** What to work on **
Each line from the opening of the listing below through the line that contains "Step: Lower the" is to be output exactly as written.

** Task inputs **
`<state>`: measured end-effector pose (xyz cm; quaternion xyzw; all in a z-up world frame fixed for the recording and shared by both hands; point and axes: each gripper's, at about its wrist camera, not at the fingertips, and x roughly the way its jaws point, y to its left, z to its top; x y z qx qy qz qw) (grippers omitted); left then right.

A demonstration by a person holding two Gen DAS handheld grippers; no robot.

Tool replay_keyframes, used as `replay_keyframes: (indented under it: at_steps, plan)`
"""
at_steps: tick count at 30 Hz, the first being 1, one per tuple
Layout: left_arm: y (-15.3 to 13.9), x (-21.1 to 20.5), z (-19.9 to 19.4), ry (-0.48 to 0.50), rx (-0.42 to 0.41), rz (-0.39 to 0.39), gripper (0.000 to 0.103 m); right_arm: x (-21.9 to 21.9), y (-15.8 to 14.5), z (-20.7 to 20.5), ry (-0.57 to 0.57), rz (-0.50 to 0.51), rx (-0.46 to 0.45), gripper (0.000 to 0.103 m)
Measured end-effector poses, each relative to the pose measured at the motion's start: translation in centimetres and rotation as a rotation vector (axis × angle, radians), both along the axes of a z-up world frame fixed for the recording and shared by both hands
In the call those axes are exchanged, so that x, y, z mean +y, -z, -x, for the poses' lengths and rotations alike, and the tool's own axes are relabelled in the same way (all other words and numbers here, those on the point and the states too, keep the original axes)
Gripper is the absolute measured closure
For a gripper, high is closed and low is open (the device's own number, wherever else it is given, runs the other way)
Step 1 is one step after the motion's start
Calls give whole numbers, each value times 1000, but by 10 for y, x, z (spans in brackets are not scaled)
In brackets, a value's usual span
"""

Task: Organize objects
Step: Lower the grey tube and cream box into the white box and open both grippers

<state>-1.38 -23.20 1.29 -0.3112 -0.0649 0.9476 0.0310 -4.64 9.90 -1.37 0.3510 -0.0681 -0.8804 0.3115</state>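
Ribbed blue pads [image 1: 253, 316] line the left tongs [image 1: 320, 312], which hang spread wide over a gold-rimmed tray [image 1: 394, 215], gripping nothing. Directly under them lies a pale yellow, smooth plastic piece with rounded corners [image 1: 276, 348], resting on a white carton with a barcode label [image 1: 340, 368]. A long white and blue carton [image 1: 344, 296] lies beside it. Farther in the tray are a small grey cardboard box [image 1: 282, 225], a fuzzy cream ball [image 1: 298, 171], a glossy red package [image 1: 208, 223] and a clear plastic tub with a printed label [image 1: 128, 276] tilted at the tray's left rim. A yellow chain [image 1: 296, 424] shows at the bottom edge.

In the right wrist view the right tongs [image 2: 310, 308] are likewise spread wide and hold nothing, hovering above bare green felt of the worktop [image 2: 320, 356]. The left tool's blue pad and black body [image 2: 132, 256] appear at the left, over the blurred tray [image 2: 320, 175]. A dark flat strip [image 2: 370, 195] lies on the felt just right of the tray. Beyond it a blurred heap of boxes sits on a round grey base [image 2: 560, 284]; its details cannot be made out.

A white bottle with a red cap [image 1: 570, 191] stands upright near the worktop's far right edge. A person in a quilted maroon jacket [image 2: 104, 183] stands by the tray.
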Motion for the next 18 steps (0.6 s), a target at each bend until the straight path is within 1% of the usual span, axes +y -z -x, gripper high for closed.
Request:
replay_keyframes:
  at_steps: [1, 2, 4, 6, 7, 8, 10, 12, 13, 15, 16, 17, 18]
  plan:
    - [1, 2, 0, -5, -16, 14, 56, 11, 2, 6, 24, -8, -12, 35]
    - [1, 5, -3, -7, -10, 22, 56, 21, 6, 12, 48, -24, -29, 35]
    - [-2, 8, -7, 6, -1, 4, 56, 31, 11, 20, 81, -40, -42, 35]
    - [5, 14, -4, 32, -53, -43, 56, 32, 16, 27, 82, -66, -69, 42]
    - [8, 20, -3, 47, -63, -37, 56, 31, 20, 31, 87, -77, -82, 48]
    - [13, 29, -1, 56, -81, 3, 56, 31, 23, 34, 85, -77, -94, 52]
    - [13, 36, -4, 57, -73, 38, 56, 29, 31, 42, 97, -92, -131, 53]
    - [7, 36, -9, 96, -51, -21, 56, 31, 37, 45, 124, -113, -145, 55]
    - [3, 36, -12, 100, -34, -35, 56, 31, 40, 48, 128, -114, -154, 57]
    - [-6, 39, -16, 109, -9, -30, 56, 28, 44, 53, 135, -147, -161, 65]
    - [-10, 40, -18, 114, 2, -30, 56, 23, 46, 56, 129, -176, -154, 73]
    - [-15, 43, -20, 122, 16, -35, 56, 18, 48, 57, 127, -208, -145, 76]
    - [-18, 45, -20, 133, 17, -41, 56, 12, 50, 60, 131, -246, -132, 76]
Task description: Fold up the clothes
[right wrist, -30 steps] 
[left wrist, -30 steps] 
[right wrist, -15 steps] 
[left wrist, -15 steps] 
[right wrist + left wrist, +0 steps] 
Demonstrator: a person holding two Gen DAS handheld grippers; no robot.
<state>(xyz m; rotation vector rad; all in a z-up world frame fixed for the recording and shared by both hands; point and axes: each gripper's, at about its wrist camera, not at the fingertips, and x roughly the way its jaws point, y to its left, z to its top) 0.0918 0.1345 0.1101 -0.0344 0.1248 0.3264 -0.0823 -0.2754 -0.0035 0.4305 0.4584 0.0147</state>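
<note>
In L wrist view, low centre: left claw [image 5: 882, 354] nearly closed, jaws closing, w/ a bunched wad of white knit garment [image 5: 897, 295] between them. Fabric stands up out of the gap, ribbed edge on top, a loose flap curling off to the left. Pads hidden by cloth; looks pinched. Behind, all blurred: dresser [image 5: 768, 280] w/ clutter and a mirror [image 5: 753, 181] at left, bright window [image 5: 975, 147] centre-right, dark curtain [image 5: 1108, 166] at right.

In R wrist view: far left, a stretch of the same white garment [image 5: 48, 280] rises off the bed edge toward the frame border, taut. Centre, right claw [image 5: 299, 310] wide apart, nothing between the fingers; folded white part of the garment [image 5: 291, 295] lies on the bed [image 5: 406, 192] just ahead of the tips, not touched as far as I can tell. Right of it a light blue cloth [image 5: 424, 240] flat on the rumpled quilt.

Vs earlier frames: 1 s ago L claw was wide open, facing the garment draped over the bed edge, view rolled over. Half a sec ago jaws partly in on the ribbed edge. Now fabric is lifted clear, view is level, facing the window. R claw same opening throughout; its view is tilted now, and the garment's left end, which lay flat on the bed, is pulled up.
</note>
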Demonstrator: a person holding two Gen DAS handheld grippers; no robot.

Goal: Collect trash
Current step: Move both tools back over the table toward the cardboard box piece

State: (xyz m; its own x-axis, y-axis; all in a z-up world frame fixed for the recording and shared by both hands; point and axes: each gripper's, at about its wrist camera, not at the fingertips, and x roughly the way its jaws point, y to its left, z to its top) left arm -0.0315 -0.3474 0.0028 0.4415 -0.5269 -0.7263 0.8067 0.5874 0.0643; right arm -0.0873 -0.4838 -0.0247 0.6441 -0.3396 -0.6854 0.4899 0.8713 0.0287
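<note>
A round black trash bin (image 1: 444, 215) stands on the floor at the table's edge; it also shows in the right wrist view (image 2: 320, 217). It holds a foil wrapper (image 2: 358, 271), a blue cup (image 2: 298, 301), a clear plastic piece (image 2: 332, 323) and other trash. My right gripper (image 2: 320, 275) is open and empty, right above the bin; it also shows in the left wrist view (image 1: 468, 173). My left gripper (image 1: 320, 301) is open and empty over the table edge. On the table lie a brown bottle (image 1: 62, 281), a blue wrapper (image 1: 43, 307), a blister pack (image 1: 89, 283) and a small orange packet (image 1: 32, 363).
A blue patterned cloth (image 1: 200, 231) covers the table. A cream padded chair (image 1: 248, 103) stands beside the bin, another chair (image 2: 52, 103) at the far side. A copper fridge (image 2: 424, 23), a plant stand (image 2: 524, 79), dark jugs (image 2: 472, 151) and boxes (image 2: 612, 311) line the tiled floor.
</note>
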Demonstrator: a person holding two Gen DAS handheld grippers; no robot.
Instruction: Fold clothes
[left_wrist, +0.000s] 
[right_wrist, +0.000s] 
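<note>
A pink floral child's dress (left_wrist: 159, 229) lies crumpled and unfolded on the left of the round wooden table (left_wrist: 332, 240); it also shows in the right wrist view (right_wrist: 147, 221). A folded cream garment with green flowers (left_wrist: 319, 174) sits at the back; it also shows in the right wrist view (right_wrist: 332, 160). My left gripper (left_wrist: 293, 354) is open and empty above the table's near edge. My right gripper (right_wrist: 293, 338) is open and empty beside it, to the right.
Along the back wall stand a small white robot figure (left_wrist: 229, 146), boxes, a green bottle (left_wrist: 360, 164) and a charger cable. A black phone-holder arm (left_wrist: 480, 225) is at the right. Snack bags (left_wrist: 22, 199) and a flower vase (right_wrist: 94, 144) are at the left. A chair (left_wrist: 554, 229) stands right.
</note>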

** Written solution **
`<state>`: measured end-effector pose (xyz cm; quaternion xyzw; all in a z-up world frame fixed for the recording and shared by both hands; point and axes: each gripper's, at about its wrist camera, not at the fingertips, and x roughly the way its jaws point, y to its left, z to its top; x y z qx qy qz qw) (grippers omitted); left then right.

A demonstration by a person holding two Gen DAS handheld grippers; no robot.

Tool replay_keyframes, used as `replay_keyframes: (indented under it: at_steps, plan)`
"""
at_steps: tick count at 30 Hz, the first being 1, one per tuple
Layout: left_arm: y (-15.3 to 13.9), x (-21.1 to 20.5), z (-19.9 to 19.4), ry (-0.48 to 0.50), rx (-0.42 to 0.41), rz (-0.39 to 0.39), gripper (0.000 to 0.103 m); right_arm: x (-21.9 to 21.9), y (-15.8 to 14.5), z (-20.7 to 20.5), ry (-0.57 to 0.57), rz (-0.50 to 0.51), rx (-0.46 to 0.45), gripper (0.000 to 0.103 m)
Measured end-effector poses, each relative to the pose measured at the motion's start: translation in centimetres and rotation as a rotation vector (axis × angle, radians), both along the axes of a z-up world frame fixed for the recording and shared by both hands
In the call those axes are exchanged, so that x, y, z mean +y, -z, -x, for the poses' lengths and rotations alike, and the tool's own axes are relabelled in the same way (all other words and numbers here, those on the point and the states too, keep the original axes)
Gripper is the absolute measured closure
For a gripper, high is closed and low is open (the device's own number, wherever else it is given, runs the other way)
Step 1 is one step after the motion's start
Calls give whole numbers, each value times 1000, but by 10 for y, x, z (spans in brackets are not scaled)
In brackets, a value's usual span
"""

Task: Organize objects
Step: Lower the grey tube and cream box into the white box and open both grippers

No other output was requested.